The typically quiet and idyllic landscape near Cadyville, a small community southeast of Dannemora, has been interrupted by the helicopters hovering over the woods, fleets of four-wheeled all-terrain vehicles and officers lining major roadways and blocking streets.

But it is unclear what, if anything, has come of the search.

The conditions that would make existence difficult for the men trying to hide are hardly any easier for the law enforcement officers they are trying to evade. (More than one police officer with a drier assignment has quietly confessed that they do not envy their colleagues in the field.)

For one thing, Ladd said, the wet ground makes it harder for investigators to hear any footsteps. And in woods as thick as these, visibility is severely limited. "Someone could be hiding 6 feet away from you, and you couldn’t see them," said Harrison Hobbs, 60, one of the emergency medical technicians at the firehouse.

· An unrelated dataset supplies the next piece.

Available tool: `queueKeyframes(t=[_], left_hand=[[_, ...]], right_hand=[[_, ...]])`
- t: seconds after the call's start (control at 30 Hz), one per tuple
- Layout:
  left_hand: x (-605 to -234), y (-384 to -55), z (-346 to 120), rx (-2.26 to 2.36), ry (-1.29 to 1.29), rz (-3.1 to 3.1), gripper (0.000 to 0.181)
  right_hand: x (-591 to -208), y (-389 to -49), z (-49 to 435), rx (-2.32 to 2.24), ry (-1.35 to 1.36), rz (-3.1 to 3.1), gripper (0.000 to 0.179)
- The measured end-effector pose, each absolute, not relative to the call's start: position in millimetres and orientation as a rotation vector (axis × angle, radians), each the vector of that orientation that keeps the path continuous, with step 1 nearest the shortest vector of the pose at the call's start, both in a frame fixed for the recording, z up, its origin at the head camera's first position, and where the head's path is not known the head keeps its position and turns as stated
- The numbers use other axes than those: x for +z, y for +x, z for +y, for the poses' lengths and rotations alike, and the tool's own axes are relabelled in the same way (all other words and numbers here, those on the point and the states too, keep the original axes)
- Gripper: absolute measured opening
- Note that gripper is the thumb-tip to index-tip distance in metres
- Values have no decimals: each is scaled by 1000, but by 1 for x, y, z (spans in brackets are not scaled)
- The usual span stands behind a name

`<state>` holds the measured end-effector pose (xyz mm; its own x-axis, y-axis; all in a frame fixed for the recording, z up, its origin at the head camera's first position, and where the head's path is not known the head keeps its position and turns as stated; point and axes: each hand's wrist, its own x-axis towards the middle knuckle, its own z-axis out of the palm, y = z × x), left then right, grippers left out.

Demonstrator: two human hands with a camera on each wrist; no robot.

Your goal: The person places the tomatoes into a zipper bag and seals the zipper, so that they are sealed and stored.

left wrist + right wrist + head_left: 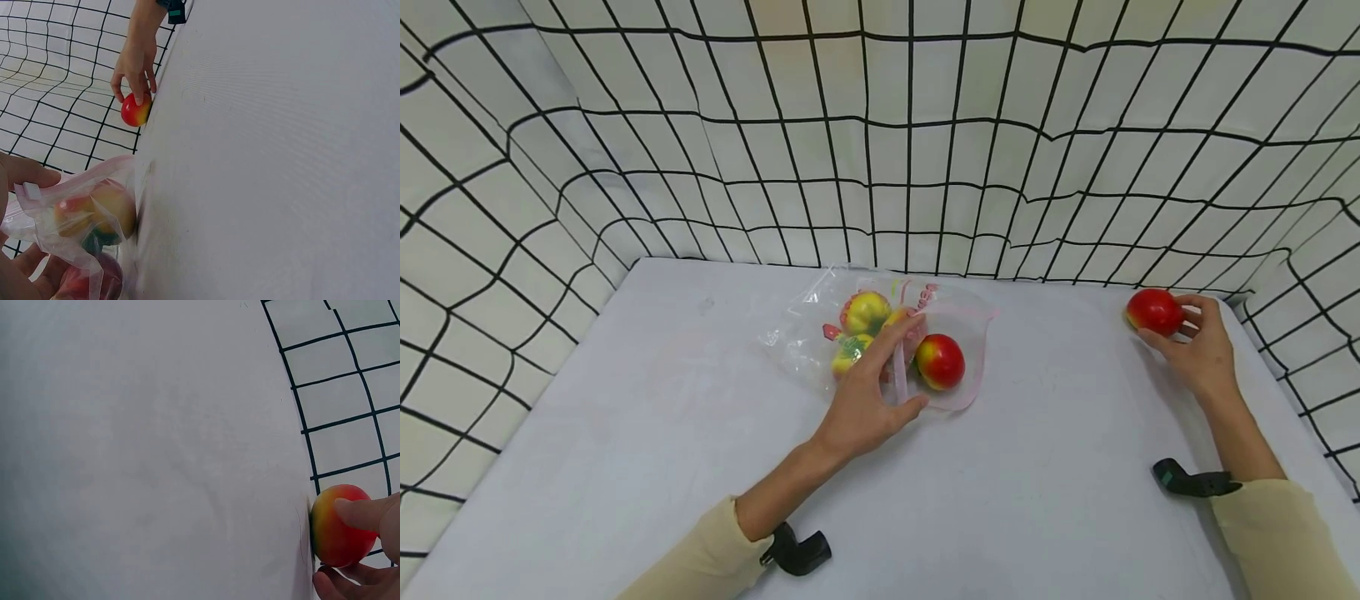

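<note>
A red-and-yellow fruit [1153, 312], smooth and rounded like a mango, is gripped by my right hand [1204, 346] at the far right of the table. In the right wrist view, the thumb lies on the fruit [344, 526] and the fingers curl below it. My left hand [872, 392] holds the clear zip bag [801, 337] with the pink edge near the table's back middle, its thumb and fingers spread along the opening. Inside show a red fruit [940, 362], a yellow-and-red fruit [866, 312] and others partly hidden by the hand.
A white-covered table [1037, 467] lies under both hands. Black wire mesh [910, 150] rises along its back and both sides, close beside the right hand. Each wrist wears a black camera mount, the left one [797, 552] and the right one [1191, 479].
</note>
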<state>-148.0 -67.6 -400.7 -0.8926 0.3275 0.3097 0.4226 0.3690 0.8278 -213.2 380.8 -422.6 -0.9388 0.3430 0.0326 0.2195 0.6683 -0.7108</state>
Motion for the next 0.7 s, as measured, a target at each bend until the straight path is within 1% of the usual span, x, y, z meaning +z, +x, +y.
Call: queueKeyframes(t=[0.2, 0.37, 0.7], left_hand=[[-404, -147, -68, -1562, -704, -2512, 98], [-403, -148, -67, -1575, -693, -2525, 97], [-403, -147, -67, -1579, -689, -2532, 97]], right_hand=[[-423, -212, 384, 1100, -483, -2741, 76], [-422, -211, 385, 1111, -476, -2765, 77], [-421, -203, 379, 1091, -341, -2802, 78]])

Oczechowski, a native of the area, added that investigators were venturing into rarely visited places. "This is probably the most it’s been walked ever," she said.

Many around here are stumped by the possibility that the men did not get any farther than a few miles from the prison. The authorities said there have been more than 700 leads, and searchers have looked in the nearby community of Willsboro. Officials have also raised the possibility that they might have fled to Vermont. But in recent days, the search has zeroed in on this area.

"They didn’t make it that far," Oczechowski said. "I’m just saying."

Danny Sullivan, 24, said the whole ordeal has reminded him of another escape: A while back, one of his family’s pigs got away and they had to search through the woods. "It’s thick, thick, thick," he said.

"The only reason we caught him was because of the mud," said Sullivan, who works for the apple orchard his family has run for more than 35 years. But, he added, "He got around a lot better than these inmates, if they’re still around here."